We could imagine IPFS using CIDs that just encode the “regular” sha256 sum of a file. However, as mentioned, IPFS is not content-addressing files themselves, but rather IPLD-merkle-dags. It is not that the same content can be represented by different CIDs, but rather than different DAGs are represented by different CIDs.

One of the main reasons that IPFS chunks DAG-ifies large files is because you want to verify content as you move it around in the network. If you did not chunk a 1GB file, you will need to make a full download before verifying that it corresponds to what was requested. This would enable misbehaved peers to consume too many resources from others. For this reason, IPFS nodes refuse to move blocks larger than 1 or 2 MB on the public network. Of course, private IPFS networks can be adapted to whatever and you could make IPFS not chunk at all.

Also, with smaller chunks, a large 1GB which is similar to another 1GB can be deduplicated. If they were made of a single chunk, they would not be able to share pieces.

There are other smaller reasons, like ability to better distribute the downloads and requests different chunks from different people, the ability to support DHT-lookups of bytes located in the middle of the content (i.e. seeking video without downloading from the start or relying on a provider that has the whole thing) etc. all while ensuring the content can be easily verified.

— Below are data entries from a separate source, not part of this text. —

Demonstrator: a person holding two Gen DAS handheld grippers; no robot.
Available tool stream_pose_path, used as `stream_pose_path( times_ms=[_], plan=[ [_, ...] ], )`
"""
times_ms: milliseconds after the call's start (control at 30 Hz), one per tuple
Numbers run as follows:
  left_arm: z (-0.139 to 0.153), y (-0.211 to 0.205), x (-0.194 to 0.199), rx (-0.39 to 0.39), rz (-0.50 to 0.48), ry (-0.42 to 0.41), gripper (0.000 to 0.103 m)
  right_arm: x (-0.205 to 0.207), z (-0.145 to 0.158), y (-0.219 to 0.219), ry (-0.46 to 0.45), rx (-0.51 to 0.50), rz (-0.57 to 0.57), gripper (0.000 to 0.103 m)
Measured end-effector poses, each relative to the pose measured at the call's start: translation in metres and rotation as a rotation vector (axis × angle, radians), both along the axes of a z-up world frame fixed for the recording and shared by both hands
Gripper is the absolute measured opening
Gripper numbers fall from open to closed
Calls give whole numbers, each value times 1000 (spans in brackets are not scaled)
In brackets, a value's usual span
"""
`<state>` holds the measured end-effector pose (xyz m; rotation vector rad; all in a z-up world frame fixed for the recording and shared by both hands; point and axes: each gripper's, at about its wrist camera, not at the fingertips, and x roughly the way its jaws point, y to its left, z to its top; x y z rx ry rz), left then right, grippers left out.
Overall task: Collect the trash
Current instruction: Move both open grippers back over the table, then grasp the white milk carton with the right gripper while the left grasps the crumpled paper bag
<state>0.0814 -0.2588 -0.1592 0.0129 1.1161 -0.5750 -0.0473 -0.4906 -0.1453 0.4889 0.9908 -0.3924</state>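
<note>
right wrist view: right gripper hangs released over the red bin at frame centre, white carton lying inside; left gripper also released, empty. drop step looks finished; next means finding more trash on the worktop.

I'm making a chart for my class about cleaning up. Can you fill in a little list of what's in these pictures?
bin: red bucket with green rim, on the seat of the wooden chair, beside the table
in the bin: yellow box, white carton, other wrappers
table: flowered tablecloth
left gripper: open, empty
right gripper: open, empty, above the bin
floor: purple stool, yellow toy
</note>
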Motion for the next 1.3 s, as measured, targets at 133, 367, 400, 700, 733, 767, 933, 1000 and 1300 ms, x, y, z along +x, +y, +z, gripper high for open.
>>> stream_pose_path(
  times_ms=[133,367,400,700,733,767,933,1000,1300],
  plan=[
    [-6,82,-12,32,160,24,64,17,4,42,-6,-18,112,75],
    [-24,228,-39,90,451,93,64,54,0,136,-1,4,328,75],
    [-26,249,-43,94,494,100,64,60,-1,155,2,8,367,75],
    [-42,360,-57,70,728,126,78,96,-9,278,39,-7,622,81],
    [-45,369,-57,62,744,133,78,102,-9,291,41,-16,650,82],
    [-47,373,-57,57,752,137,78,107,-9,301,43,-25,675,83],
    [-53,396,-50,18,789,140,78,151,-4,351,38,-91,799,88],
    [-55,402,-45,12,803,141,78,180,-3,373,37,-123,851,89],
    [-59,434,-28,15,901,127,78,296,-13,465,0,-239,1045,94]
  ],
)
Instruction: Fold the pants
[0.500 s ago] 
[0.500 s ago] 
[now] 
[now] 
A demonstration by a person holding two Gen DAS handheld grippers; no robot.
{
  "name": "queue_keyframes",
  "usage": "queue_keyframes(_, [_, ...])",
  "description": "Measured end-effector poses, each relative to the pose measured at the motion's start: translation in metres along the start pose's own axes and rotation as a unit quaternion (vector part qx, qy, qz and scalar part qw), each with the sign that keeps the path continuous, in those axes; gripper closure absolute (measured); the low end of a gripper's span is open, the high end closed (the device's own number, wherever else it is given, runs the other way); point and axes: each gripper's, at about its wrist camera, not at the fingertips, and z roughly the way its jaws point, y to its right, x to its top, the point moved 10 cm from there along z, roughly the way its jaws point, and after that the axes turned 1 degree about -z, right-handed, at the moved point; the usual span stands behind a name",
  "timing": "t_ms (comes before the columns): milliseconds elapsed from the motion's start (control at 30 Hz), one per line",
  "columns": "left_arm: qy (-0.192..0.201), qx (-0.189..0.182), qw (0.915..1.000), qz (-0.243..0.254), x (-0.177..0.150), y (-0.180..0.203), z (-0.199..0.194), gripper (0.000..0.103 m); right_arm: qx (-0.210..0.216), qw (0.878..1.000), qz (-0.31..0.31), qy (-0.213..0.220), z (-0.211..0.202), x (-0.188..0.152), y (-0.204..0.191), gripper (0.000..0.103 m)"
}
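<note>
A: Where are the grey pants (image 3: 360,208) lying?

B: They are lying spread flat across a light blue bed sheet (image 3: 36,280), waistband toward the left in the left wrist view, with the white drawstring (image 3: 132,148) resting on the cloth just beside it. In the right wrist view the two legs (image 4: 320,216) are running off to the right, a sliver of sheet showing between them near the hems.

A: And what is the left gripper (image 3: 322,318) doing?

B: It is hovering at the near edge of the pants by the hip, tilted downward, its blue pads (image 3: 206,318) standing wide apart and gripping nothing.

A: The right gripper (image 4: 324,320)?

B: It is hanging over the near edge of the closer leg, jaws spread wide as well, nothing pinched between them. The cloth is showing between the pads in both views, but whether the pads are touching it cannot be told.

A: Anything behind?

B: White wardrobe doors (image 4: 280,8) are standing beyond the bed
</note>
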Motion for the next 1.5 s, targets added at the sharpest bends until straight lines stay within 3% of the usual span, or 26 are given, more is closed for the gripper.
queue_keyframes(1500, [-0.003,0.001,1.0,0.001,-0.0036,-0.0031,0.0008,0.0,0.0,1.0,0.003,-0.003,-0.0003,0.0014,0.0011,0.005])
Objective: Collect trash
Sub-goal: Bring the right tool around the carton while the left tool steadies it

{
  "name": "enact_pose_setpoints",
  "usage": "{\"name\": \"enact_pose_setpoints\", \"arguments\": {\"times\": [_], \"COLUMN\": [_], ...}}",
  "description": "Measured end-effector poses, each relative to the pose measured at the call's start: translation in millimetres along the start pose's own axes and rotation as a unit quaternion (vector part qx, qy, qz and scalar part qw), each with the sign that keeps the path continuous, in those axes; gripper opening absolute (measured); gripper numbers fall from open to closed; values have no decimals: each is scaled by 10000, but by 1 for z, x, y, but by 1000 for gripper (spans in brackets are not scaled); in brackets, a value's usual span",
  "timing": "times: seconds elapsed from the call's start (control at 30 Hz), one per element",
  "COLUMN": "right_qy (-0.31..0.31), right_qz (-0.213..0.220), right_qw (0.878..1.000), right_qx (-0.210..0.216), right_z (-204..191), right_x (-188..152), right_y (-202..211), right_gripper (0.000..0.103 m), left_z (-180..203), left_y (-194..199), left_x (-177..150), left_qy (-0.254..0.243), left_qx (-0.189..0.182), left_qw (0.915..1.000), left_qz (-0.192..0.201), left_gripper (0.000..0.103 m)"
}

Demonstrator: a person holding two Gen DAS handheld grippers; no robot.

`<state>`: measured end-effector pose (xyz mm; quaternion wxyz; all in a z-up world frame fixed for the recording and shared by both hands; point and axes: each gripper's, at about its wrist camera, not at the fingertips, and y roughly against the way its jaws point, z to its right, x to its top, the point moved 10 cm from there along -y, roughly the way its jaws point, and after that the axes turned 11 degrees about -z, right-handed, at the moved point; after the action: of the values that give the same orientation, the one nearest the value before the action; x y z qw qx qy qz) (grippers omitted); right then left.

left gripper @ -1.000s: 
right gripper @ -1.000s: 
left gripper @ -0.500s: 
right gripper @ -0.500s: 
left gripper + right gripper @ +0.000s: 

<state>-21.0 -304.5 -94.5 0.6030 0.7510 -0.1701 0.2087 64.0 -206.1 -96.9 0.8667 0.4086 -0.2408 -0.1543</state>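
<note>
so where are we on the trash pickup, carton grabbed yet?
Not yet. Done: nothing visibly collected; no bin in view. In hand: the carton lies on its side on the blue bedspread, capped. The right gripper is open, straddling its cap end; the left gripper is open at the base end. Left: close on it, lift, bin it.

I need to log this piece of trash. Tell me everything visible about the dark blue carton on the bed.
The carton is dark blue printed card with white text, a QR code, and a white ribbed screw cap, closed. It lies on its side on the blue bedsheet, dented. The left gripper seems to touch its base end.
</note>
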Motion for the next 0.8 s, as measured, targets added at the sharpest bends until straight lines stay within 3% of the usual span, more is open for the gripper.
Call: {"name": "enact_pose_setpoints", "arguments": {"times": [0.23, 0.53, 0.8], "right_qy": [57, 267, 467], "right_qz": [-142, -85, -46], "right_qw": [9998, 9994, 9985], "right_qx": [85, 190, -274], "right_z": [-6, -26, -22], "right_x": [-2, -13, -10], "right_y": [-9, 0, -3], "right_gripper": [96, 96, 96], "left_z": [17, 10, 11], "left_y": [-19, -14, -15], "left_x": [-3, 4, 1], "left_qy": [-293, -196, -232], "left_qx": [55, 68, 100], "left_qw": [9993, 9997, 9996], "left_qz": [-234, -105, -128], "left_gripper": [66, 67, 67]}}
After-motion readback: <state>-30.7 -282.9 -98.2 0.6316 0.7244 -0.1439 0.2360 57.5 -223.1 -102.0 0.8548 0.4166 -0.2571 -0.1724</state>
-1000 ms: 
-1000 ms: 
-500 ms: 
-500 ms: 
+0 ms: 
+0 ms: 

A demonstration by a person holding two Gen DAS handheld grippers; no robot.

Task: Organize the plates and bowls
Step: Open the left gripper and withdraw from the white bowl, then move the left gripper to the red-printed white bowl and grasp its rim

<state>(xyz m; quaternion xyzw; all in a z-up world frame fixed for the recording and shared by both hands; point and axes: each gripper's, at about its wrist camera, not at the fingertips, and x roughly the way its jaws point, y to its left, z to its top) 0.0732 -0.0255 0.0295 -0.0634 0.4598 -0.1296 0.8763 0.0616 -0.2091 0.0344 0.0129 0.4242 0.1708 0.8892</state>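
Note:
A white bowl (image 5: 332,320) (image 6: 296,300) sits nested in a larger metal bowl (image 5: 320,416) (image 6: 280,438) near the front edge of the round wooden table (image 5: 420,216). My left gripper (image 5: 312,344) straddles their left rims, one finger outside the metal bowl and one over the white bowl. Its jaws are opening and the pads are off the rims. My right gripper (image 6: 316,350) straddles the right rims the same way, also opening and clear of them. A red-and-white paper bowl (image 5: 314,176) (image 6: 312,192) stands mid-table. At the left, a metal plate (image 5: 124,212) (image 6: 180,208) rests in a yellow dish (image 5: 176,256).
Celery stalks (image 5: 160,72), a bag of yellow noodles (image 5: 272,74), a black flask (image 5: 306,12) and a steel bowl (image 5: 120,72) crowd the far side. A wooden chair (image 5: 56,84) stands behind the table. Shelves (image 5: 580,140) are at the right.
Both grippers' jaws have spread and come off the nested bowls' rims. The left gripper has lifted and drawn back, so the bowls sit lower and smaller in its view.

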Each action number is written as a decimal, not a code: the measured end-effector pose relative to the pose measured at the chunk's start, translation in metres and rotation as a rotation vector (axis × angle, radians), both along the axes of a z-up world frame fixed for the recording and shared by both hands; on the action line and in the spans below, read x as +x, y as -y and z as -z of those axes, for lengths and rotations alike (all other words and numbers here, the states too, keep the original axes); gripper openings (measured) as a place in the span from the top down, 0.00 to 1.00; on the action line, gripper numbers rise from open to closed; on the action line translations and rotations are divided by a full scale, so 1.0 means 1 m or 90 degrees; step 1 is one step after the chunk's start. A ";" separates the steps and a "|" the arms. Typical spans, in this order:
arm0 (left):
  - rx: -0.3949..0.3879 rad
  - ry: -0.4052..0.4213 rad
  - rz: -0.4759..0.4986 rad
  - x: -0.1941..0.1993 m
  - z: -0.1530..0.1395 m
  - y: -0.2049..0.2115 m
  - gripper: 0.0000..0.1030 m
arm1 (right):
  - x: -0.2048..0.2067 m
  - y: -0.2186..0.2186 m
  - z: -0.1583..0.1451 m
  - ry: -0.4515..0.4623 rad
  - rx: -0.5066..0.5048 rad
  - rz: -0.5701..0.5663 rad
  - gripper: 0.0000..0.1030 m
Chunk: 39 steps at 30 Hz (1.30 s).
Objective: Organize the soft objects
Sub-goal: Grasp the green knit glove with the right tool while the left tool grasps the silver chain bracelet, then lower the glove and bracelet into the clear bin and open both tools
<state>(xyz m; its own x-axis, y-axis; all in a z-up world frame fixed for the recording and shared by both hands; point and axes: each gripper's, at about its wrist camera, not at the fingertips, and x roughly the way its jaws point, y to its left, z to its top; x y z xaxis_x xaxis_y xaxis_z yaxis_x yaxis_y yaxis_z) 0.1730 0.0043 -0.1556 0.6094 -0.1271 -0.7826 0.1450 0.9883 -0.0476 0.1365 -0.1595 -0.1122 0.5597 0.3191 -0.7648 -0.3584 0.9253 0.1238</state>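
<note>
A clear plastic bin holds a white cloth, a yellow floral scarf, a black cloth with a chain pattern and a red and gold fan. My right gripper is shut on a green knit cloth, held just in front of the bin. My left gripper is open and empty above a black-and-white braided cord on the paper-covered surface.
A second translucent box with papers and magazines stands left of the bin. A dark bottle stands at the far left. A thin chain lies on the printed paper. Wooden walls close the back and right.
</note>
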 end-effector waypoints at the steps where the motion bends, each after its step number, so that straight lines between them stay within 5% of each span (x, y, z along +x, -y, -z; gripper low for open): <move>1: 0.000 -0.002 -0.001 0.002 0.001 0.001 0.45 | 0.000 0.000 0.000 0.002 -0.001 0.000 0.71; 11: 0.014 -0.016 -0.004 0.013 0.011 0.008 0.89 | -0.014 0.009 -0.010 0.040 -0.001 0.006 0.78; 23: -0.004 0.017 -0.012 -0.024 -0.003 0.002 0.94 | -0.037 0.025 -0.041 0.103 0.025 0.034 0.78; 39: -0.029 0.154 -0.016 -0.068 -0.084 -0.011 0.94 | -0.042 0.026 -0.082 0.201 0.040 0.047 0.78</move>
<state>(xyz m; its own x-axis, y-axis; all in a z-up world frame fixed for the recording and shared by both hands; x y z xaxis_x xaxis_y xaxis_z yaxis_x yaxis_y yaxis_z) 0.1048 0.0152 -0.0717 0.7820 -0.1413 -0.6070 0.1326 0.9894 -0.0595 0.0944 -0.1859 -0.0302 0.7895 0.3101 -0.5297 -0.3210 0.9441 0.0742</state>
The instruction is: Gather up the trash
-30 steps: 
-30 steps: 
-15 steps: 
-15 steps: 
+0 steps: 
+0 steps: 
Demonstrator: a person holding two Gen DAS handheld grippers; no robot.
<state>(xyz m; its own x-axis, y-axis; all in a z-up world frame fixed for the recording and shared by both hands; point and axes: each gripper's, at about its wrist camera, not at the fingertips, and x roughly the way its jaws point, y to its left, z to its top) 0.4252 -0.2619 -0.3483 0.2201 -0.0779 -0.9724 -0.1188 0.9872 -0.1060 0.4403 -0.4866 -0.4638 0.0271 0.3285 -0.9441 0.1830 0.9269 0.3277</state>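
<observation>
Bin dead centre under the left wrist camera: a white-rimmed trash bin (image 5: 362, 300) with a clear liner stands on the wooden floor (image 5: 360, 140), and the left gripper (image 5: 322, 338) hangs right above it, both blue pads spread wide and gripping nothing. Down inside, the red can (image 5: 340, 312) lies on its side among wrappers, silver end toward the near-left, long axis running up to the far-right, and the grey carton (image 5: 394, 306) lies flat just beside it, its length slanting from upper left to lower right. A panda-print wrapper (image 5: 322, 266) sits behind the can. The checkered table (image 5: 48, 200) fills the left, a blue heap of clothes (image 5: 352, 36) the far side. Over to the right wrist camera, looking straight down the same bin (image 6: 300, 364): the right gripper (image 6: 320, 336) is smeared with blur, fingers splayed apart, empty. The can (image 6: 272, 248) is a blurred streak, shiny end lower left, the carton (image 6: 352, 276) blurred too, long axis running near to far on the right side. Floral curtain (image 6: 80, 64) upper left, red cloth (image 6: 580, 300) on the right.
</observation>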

With all the above, a default which does not do any chunking, seems less reasonable than any other default. Selecting the chunking/dag algorithm per request would be disastrous for performance and security reasons.

The question of “how the dag is stored by the OS” is not very relevant as that is a lower-layer issue and can be solved there regardless. The OS/storage devices are as good/bad suited to store a DAG as they are to store different types of non-chunked content. Different datastore backends will optimize for different things as well (i.e. badger vs. fs).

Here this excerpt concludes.